NEW YORK (Reuters) - The surge in credit risk among the world’s richest nations amid a crippling global banking crisis has spooked investors and fuelled a sell-off in their currencies.
Analysts say these countries’ looming struggles to repay hefty amounts of debt could haunt their currencies long after the financial turmoil subsides.
Since January, the risk of default by countries such as Britain and some in the euro zone, as measured by prices on their credit default swaps CDS.L, has expanded dramatically, prompting a sell-off in the pound and the euro.
“The relationship between CDS and FX could get even stronger as rates converge to zero, making it difficult for investors to differentiate between currencies from a monetary policy perspective,” said Michael Hart, European head of FX strategy at Citigroup in London.
“So people would focus more on fiscal concerns and the sustainability of their budgets.”
So far, the most worrying country has been Britain, once the bedrock of financial stability.
On Thursday, the cost of insuring UK borrowings spiked to a record high at 148 basis points on Thursday, or $148,000 (102,000 pounds) for every $10 million in debt over a five-year period, according to CMA Datavision.
The rise in CDS prices came after Moody’s said UK ratings are being tested by the strains facing the global economy even as Britain has introduced its stimulus package to combat the financial crisis.
But that rescue plan will widen the country’s budget deficit to more than 4 percent of gross domestic product in 2009 -- more than any G7 country apart from the United States -- analysts say.
Sterling has fallen as Britain’s CDS have surged, losing 2.8 percent so far in 2009.
“I do worry about defaults and that’s why I have reduced my sterling positions to zero,” said Axel Merk, portfolio manager of the Merk Hard Currency Fund in Palo Alto, California.
“There’s just no appetite for the pound,” he said. “It doesn’t help the British financial institutions that many of the deposits are sterling-based and the loans are in foreign currencies.”
The widely discussed U.S. debt burden of nearly $2 trillion this year arising from spending to combat the economic crisis has also rung alarm bells and caused the country’s CDS to surge.
CDS protecting U.S. debt soared to a near-record high at 84 basis points on Thursday, or $84,000 per $10 million debt as credit conditions in U.S. banks worsened.
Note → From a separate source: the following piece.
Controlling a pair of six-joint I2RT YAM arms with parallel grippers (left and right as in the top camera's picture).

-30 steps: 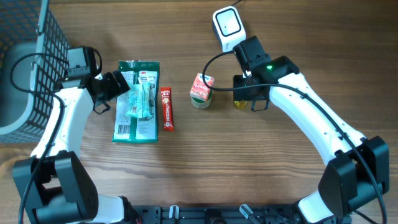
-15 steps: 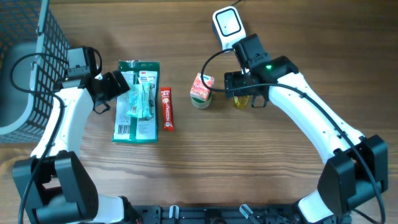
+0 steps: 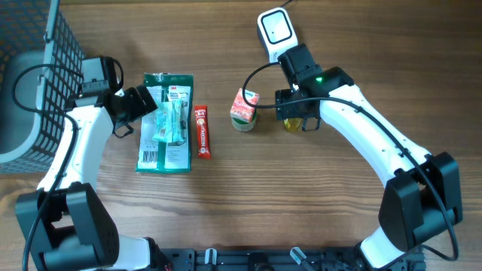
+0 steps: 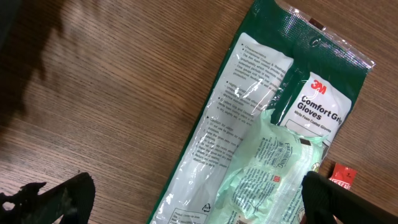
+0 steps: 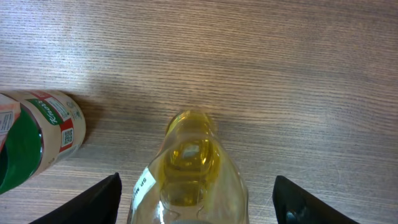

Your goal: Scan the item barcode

Investors were also concerned about the huge debt the United States needs to raise in bonds to stem the crisis.
But the increase in U.S. CDS prices saw a flight to the greenback, with the ICE Futures’ dollar index climbing 6.4 percent in 2009.
The dollar’s appreciation was consistent with safe-haven flows amid a rapid global slowdown, with investors brushing off the country’s extreme fiscal weakness. But that support is expected to fade as investors start to factor in the United States’ enormous debt load over the next several years.
Many believe, though, that a U.S. Treasury default is unlikely since all its debt is priced in its own currency and it could conceivably print more dollars to meet those obligations.
“There is still a long way between creditworthiness and default as the U.S. has the ability to raise taxes,” said David Gilmore, a partner at FX Analytics in Essex, Connecticut.
“Before we can raise the white flag on U.S. debt, we have to replace the dollar as a reserve currency, and that is not happening soon. The time to worry is when the bond markets are selling off because of fears about the dollar.”
Still, given the size of the stimulus and financial rescue package, analysts say the dollar’s stability could be at risk.
Creditors like China, the largest holder of U.S. Treasuries, would be looking at more than the credit rating or the risk of default. In the end, analysts say creditors would not want to see the dollar value of Treasuries devalued, which could happen if the United States prints its way out of debt.
Also vulnerable are Greece, Spain and Portugal -- all members of the 16-country euro zone -- especially after the Standard & Poor’s rating agency downgraded these countries this year.
Prices on their CDS have also jumped, with the cost of insuring $10,000,000 worth of Spain’s debt at $131,500, up 30.6 percent from end-2008, according to data from Bespoke Investment Group. That fuelled a sell-off in the euro, which has plunged more than 9 percent this year.
Still, no one in the market thinks the European Union will let any of these three countries default on their debt. If anything, the EU’s assistance to Hungary during the current crisis reinforced that view.
“But the severity of the crisis has crystallized actual default risk,” said CitiFX’s Hart.
Overall, many concede that defaults by the world’s heavyweights -- the United States, Britain and the euro zone -- may be slim at this point. But analysts agreed that, as the dust settles, investors would continue selling currencies with anaemic fiscal positions, such as the pound -- and eventually the dollar.